My dad had to pull over or risk an accident.

But there was no such overwhelming emotion Tuesday night. Just a reflex, then a lament followed by doubts and sadness.

Baseball shouldn’t be that way. There’s no joy in wondering if a 10-time millionaire was injecting illegal substances to grotesquely grow his muscles. Baseball should be fun, exciting, a pure escape.

If you’re sick of Barry Bonds and of all the scandals plaguing professional sports, there is an antidote for us fans.

Go to the Little League Western Championships in San Bernardino. See spirited 11- and 12-year-olds play the game (albeit on a lot smaller diamond) with pure passion. Go for the old-fashioned fun and clean atmosphere.

We learned about this from the father of Temple City High School’s star baseball player Mike Mendoza. We’ve gone every year for the past four years to San Bernardino’s Al Houghton Stadium. Admission is free, as is the parking. And the concessions are reasonably priced. You can still find baseball moms and baseball dads making popcorn or cotton candy. And the roasted corn is to die for.

Kids trade Little League baseball pins. Families spread blankets and put up beach chairs in the outfield viewing areas to watch the game. A guy dressed in a clown outfit sells ice cream and entertains the little spectators.

Thursday are the semifinals (games at 5 p.m. and 8 p.m.) and Saturday’s championship game begins at 6 p.m. Winner goes to Williamsport, PA to play in the 2007 Little League World Series. That’s another place all true baseball fans must see.
Play ball!

Left field view of Al Houghton Stadium, San Bernardino.
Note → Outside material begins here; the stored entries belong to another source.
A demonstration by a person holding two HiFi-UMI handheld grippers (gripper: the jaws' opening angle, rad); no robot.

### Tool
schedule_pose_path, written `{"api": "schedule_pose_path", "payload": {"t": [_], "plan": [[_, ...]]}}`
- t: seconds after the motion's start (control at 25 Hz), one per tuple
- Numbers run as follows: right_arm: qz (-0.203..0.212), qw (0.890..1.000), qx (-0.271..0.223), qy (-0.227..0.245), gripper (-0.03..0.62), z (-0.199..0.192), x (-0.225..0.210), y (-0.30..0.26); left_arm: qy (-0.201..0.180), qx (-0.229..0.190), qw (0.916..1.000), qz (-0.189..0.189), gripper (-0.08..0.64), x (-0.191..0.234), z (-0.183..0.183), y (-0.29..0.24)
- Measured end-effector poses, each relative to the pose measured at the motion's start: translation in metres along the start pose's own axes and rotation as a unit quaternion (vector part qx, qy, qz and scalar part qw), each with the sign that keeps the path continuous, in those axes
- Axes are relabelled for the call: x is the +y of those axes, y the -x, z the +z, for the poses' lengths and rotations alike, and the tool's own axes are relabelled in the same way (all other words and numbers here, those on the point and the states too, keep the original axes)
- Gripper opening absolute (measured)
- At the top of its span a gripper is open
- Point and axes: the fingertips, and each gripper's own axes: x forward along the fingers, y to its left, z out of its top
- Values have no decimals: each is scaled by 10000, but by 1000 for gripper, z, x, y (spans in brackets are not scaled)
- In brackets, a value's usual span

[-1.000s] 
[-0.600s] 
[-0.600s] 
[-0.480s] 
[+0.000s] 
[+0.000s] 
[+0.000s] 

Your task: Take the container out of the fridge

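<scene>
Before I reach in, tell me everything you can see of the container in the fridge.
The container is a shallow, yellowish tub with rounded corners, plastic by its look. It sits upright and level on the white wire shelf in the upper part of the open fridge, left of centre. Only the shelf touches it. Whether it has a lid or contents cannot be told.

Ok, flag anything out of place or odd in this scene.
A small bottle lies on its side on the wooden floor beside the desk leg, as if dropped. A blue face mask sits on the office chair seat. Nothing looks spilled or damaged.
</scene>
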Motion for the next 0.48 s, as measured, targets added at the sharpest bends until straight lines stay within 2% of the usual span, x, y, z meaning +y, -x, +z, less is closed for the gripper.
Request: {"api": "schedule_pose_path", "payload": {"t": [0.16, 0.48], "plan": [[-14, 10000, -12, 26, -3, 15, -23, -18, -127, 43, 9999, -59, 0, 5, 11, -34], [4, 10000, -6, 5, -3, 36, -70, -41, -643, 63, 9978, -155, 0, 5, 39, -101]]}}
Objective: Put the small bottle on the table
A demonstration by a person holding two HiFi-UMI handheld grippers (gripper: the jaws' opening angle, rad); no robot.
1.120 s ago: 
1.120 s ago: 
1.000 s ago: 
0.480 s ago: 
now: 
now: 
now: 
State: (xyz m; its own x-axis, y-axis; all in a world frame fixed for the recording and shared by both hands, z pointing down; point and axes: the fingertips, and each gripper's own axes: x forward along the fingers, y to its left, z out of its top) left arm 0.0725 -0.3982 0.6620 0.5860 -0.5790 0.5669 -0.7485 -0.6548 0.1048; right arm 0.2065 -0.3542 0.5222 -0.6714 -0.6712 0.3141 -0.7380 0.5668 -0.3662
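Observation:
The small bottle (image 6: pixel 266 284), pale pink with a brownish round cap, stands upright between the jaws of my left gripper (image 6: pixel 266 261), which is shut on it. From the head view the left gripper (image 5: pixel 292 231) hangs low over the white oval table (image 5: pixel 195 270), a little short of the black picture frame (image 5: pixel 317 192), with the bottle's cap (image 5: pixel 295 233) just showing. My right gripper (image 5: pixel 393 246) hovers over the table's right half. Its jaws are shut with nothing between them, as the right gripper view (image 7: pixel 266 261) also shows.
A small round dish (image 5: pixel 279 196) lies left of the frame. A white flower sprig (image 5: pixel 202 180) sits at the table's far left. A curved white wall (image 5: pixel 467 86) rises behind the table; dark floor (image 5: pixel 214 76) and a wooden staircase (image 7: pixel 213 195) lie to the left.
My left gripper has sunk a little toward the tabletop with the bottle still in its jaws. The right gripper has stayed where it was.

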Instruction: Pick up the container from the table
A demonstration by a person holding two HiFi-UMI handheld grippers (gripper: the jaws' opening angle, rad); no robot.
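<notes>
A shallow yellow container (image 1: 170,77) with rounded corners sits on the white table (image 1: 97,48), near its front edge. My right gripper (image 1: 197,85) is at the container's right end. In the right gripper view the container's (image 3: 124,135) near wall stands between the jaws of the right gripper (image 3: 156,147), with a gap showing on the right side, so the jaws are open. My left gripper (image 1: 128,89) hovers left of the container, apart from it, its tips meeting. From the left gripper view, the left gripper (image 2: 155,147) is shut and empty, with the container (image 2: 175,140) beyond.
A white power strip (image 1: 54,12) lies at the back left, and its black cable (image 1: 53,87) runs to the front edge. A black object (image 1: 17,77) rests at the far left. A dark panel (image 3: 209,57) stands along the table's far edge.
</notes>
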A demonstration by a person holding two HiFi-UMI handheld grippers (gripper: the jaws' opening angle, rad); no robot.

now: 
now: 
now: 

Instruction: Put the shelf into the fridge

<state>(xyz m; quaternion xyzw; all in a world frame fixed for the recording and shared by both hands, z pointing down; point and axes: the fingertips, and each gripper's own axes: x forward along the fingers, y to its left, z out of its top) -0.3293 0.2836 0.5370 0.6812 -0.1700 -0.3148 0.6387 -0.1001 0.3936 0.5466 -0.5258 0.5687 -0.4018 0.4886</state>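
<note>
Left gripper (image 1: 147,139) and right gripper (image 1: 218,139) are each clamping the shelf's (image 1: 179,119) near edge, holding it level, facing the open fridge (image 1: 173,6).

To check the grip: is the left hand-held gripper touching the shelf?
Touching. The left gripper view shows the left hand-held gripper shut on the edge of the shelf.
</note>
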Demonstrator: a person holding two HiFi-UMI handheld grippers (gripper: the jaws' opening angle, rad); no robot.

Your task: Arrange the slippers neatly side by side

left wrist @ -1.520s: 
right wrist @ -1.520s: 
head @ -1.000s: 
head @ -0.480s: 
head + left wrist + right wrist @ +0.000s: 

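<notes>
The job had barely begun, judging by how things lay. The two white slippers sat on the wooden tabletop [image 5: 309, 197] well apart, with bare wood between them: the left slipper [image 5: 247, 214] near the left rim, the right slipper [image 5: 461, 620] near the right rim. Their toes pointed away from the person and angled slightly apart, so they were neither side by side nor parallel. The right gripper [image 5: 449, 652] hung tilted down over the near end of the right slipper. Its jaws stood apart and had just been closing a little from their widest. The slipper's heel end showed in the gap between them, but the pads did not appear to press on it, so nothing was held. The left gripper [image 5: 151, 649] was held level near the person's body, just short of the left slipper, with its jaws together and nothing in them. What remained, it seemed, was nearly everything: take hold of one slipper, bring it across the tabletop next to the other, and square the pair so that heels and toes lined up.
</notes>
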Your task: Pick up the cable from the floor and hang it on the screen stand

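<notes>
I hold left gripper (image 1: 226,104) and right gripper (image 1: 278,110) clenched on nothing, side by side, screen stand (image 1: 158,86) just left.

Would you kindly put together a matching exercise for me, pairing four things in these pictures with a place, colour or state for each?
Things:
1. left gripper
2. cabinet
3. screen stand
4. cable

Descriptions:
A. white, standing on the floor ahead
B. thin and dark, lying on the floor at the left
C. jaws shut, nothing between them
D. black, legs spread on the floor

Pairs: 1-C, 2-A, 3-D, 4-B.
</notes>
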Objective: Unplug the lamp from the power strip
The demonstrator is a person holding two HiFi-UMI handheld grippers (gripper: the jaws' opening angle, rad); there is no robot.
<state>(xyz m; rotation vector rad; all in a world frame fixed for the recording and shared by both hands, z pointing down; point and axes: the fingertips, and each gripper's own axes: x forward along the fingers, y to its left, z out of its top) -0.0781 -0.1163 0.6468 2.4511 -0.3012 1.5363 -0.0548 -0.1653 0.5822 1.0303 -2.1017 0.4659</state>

This entry was posted in environment, land use, Pasadena by Steve Scauzillo. Bookmark the permalink.

About Steve Scauzillo

I love journalism. I've been working in journalism for 32 years. I love communicating and now, that includes writing about environment, transportation and the foothill/Puente Hills communities of Hacienda Heights, Rowland Heights, Walnut and Diamond Bar. I write a couple of columns, one on fridays in Opinion and the other, The Green Way, in the main news section. Send me ideas for stories. Or comments. I was opinion page editor for 12 years so I enjoy a good opinion now and then.

3 thoughts on “Antidote to Barry Bonds

  1. I’m Steve’s sister and I remember that “scene” in the back of my dad’s Chevy after Mantle hit number 500 and listening to Phillip Francis Rizzuto call that homer and also Maris’s 61st home run as I watched it on TV. Baseball has given me endless hours of pleasure and some pain. It hurts me to see Barry Bonds and know he cheated. But it also hurt me to see Mickey Mantle die an early death due to alcohol abuse. Micky was our Man-tel the end and it came much too soon for him and me. If it wasn’t for alcohol he would have hit 800 home runs..clean. Barry in my opinion is a disgrace to the game, because he cheated, as did Mark McGuire and Sammy Sosa. Give me back the days of Rizzuto, Berra and The Yankee Clipper.